Records from a data source:
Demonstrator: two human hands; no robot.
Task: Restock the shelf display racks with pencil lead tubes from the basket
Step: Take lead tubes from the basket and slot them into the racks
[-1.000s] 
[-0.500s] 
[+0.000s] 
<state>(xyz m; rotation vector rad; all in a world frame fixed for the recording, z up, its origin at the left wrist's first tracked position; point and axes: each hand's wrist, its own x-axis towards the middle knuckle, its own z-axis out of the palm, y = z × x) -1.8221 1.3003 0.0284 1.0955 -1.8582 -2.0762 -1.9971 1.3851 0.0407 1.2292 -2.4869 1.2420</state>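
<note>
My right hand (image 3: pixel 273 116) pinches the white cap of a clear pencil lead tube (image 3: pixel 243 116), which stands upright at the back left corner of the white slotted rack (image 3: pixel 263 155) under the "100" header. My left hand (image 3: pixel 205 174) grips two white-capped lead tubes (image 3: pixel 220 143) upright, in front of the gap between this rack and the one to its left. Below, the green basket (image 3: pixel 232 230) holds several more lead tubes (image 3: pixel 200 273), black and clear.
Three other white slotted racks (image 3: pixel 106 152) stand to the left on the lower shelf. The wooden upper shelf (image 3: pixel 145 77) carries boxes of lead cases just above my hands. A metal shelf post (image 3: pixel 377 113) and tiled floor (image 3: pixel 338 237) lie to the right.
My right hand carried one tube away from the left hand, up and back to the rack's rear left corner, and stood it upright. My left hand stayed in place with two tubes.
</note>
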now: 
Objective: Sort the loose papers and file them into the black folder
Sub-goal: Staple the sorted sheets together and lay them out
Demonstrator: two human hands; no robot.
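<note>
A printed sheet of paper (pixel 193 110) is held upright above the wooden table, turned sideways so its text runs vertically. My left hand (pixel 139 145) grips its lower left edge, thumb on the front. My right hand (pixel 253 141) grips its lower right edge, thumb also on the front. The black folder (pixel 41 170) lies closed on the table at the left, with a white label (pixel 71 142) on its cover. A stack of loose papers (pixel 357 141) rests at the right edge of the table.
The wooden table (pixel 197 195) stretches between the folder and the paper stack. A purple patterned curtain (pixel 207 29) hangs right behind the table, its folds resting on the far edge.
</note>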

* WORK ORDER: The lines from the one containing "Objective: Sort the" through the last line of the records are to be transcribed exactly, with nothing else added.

* EXERCISE RESPONSE:
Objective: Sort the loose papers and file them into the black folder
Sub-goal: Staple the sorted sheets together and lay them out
Demonstrator: two human hands; no robot.
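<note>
A printed sheet of paper (pixel 193 110) is held upright above the wooden table, turned sideways so its text runs vertically. My left hand (pixel 139 145) grips its lower left edge, thumb on the front. My right hand (pixel 253 141) grips its lower right edge, thumb also on the front. The black folder (pixel 41 170) lies closed on the table at the left, with a white label (pixel 71 142) on its cover. A stack of loose papers (pixel 357 141) rests at the right edge of the table.
The wooden table (pixel 197 195) stretches between the folder and the paper stack. A purple patterned curtain (pixel 207 29) hangs right behind the table, its folds resting on the far edge.
</note>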

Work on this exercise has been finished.